# Double teeth and Spaying



## Susan0406 (May 16, 2011)

Whisky is now 5.5 months old and has started to teeth, but for a good number of her teeth instead of falling out, the new ones are just coming in in front of the old ones, so she now has a bunch of double teeth. Is this normal? Will they fall out in their own time or will she have to have them pulled? 

With Whisky being 5.5 months I am starting to think about when I should get her spayed. I have have read so many mixed opinions about this, I have no idea what to do. Some say get it done before her first heat and others say get it done after her first heat. What do you guys think, any insight you may have would be greatly appreciated! 

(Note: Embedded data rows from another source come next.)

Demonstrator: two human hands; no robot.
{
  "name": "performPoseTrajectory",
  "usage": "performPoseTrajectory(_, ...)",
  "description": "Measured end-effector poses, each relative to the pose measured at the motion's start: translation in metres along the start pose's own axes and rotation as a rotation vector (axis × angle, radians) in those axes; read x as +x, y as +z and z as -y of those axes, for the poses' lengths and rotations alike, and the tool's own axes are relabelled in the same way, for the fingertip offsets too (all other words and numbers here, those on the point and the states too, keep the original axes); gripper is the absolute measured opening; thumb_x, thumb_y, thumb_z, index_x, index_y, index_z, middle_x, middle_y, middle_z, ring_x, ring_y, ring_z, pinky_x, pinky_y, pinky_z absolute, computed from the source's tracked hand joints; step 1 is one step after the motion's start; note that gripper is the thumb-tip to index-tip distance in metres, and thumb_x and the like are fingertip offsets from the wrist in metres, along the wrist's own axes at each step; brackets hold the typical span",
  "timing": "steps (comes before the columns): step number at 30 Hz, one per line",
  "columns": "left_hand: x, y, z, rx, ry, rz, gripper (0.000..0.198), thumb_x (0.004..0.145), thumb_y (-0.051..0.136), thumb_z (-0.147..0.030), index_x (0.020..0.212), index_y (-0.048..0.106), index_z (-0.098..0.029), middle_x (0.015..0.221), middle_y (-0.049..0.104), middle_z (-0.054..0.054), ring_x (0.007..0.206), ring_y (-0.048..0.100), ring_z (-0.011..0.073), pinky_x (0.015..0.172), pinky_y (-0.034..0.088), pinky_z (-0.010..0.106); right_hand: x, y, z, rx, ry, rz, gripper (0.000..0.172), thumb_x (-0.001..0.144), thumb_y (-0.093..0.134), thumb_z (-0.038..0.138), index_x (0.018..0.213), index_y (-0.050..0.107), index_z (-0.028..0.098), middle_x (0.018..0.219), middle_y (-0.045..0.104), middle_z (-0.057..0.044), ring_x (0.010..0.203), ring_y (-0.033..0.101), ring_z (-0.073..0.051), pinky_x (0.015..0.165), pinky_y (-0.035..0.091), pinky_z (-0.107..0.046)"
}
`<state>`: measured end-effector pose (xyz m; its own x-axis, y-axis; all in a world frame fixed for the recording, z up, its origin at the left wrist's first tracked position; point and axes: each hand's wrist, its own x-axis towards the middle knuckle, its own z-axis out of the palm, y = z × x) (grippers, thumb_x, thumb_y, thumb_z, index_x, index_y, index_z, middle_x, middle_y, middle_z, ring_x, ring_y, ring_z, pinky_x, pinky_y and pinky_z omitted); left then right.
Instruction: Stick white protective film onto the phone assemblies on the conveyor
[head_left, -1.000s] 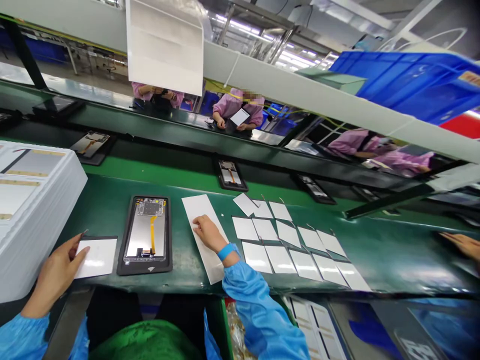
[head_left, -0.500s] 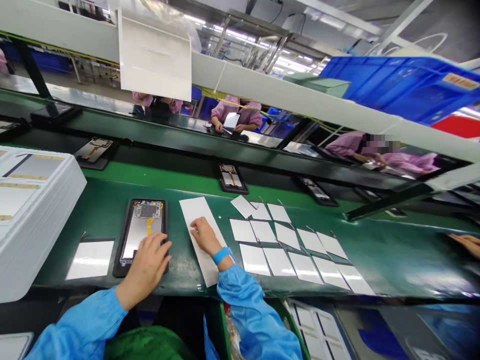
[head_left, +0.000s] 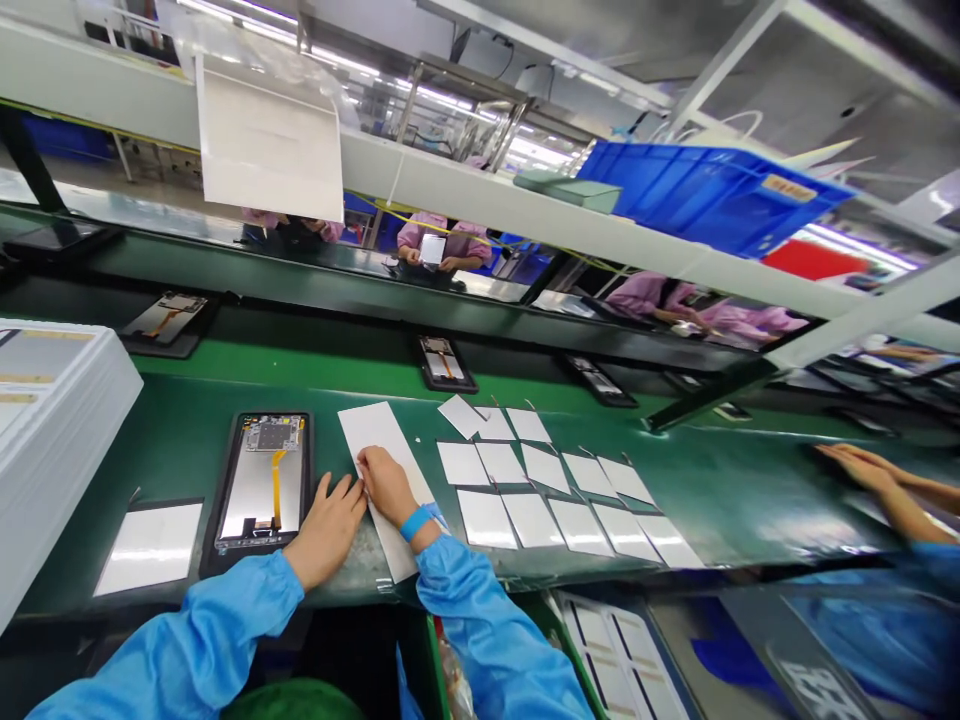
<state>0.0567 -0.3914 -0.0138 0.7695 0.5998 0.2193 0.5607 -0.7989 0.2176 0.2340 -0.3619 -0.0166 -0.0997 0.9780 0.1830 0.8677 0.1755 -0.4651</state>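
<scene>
My right hand (head_left: 386, 485) rests over a long white strip of sheet (head_left: 390, 437), thumb and fingers pinched together near its left edge; whatever is between the fingertips is too small to see. Fingers extended and slightly apart, my left hand (head_left: 330, 530) reaches to the same strip, its fingertips close to the right ones. Left of it an opened tablet (head_left: 259, 480) lies in a black tray, showing a circuit board and an orange ribbon cable. A white flat rectangular piece with a dark top edge (head_left: 154, 540) lies farther left.
Several similar white pieces (head_left: 487, 518) lie in rows to the right. Stacked white trays (head_left: 67, 440) stand at left. Behind runs a green belt (head_left: 337, 370) carrying devices in black trays. A co-worker's hands (head_left: 862, 470) are at far right. A blue crate (head_left: 705, 195) sits on the overhead shelf.
My left hand has moved right, off the tablet to beside my right hand at the white strip. My right hand stays over the strip. The camera view has shifted to the right.
</scene>
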Motion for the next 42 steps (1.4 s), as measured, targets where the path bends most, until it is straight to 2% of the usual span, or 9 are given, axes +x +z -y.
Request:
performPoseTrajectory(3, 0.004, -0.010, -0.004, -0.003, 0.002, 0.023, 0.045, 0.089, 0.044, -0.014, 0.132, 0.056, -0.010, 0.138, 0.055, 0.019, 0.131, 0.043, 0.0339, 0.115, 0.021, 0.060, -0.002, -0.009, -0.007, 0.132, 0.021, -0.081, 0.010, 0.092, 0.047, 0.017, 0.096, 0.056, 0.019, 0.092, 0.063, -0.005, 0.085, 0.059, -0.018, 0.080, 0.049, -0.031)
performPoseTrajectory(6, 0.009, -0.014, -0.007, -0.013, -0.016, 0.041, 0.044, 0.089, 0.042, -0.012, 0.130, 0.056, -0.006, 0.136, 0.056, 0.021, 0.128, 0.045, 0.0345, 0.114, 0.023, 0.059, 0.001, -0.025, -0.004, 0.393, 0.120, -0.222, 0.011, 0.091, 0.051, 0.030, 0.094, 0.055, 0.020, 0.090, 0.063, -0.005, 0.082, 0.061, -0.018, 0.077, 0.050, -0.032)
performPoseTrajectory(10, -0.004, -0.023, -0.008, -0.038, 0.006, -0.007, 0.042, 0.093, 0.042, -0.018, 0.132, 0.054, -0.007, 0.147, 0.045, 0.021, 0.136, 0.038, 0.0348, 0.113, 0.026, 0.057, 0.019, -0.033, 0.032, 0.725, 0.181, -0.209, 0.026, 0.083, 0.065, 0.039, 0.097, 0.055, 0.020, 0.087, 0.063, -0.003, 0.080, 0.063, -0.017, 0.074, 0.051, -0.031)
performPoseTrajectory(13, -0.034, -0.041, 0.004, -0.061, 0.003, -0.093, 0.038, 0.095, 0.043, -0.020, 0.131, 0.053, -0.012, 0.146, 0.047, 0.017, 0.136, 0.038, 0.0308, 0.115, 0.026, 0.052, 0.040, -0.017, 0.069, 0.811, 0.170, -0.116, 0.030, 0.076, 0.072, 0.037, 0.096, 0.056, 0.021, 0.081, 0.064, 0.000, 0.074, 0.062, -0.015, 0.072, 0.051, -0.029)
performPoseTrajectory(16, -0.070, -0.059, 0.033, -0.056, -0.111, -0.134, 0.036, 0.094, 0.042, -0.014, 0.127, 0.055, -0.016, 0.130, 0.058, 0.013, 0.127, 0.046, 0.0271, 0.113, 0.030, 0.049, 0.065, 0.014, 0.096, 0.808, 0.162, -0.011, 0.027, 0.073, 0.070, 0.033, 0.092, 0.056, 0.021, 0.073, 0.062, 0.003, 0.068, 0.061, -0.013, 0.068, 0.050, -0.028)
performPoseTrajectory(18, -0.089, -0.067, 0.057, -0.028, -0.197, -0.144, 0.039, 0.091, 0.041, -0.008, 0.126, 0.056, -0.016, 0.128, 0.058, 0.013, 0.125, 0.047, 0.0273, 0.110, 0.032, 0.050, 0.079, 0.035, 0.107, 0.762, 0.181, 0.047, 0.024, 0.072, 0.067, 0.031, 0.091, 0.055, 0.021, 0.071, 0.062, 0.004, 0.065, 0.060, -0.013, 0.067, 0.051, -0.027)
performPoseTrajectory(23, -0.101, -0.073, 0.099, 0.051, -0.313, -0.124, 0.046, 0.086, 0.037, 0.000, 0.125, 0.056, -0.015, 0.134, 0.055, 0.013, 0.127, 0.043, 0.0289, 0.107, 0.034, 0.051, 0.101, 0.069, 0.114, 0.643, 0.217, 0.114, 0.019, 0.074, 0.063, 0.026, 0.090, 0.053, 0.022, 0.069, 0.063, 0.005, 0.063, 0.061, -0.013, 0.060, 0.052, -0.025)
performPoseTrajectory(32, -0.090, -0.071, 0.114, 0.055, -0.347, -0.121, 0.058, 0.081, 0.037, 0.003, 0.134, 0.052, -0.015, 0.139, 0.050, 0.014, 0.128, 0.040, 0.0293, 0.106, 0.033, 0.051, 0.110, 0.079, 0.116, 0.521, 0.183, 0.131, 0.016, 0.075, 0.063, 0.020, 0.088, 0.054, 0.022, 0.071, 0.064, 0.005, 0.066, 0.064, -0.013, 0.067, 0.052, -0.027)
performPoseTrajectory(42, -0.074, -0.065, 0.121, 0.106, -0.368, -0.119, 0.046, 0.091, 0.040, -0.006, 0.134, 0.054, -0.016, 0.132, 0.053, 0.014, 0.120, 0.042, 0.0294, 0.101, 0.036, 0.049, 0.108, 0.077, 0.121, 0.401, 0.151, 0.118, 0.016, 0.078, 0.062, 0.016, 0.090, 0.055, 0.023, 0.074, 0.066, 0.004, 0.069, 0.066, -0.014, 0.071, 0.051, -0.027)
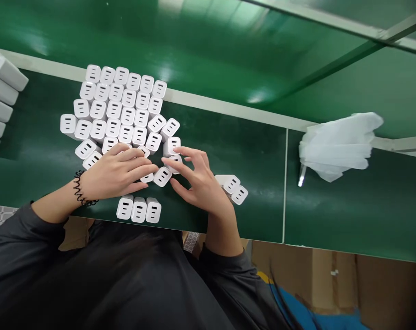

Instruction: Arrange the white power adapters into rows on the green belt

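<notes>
Many white charger blocks stand in rough rows on the green table, their slotted ends facing up. My left hand lies flat over the near rows with its fingers stretched out, hiding some blocks. On the right side of the group, my right hand has its fingers spread, the tips touching or close to a charger block at the edge. A tilted charger block sits between the two hands. Nearer my body stand three charger blocks side by side.
Two charger blocks lie apart beside my right forearm. More white blocks are stacked at the far left. A translucent white plastic bag rests on the right, beyond a pale seam. Green panels rise behind the table.
</notes>
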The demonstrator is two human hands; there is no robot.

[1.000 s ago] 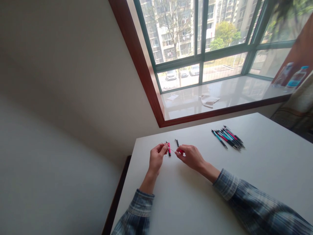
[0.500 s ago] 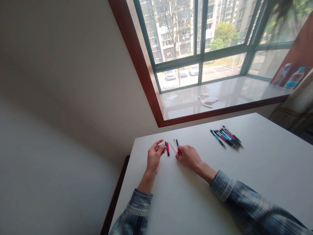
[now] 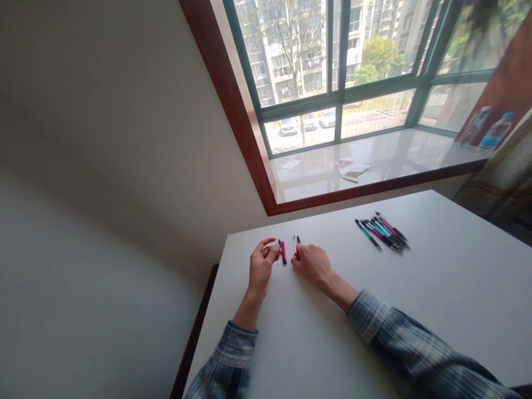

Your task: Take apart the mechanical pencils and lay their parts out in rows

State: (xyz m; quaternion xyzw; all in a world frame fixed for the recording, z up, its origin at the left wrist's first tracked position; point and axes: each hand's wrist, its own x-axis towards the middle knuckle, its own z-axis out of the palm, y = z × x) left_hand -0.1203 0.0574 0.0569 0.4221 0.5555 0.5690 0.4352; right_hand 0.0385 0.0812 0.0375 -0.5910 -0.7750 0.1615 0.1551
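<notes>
My left hand (image 3: 261,265) is on the left of the table's far end, thumb and forefinger pinched together. What lies between them is too small to make out. Right beside its fingertips are a pink pen barrel with a black end (image 3: 284,252) and some thin dark and clear pen parts (image 3: 280,244). My right hand (image 3: 312,264) rests on the tabletop, fingers curled round a pink-and-black pen part (image 3: 296,254). Past its fingers stick out a black piece (image 3: 298,239) and, close alongside, a thin pale refill (image 3: 293,241). The fingers partly hide these pieces.
A pile of several pens (image 3: 384,233), black, teal and pink, lies on the white table (image 3: 432,277) to the right. Behind is a window sill with a cloth (image 3: 351,169) and plastic bottles (image 3: 496,132). A wall stands at the left.
My right hand has moved slightly left, closer to my left hand. The thin refill now sits alongside the black piece instead of slanting apart. My left hand has hardly moved.
</notes>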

Here are two picture of Whisky out in Irene. She peed 3 or 4 times, but held her number 2 until the storm passed.


----------



## Tom King (Aug 2, 2006)

Contact your breeder to ask about the teeth in their line. We have had some puppies sometimes go through a period where they have some of both teeth. A couple of our owners' vets wanted to pull the teeth for something like $600. Pam was able to talk them into waiting, and both puppies ended up with beautiful normal bites without doing anything. I think maybe the vets needed to make a boat payment.


----------



## Susan0406 (May 16, 2011)

One of my coworkers has a bichon who had double teeth for a while, but the baby teeth eventually fell out. I am hoping that is what will happen with Whisky. I will contact my breeder tonight and see if she has any insight


----------



## dodrop82 (May 21, 2010)

When Yog was a pup, she had a couple doubles removed while she was being spayed at a cost of $10 per tooth. (There's something to be said for Small-town, Iowa!) Boo had a couple doubles too, but they fell out on their own before she went in to be spayed at 6 months.


----------



## motherslittlehelper (Mar 18, 2010)

Augie had duals for awhile too, the big pointy canine teeth. Looked pretty wicked. But I gave him something hard to chew on, I think a Nylabone, and he worked them loose on his own. And his bite is fine.


----------



## littlebuddy (May 30, 2007)

django had one baby tooth that would not fall out. he had to have it surgically removed. i think he was still a puppy, but i don't remember how old he was when he had it removed.


----------



## SOPHIES-MOM (Oct 4, 2010)

Sophie had a couple of baby teeth removed when she was spayed, and her bottom teeth now are not perfect because they were removed too late.


----------



## waybrook (Sep 13, 2009)

Like Stacey & Yogi Panda had her 2 canine adult teeth come in while the baby teeth were still firmly in place. She was spayed just before she turned 6 months and the vet removed the baby teeth while she was under. Like Stacey the cost was minimal (have to love small town south GA). Our vet was adamant that Panda be spayed prior to her first heat - so I'd check with your vet to see what they recommend.


----------



## krandall (Jun 11, 2009)

Tom King said:


> Contact your breeder to ask about the teeth in their line. We have had some puppies sometimes go through a period where they have some of both teeth. A couple of our owners' vets wanted to pull the teeth for something like $600. Pam was able to talk them into waiting, and both puppies ended up with beautiful normal bites without doing anything. I think maybe the vets needed to make a boat payment.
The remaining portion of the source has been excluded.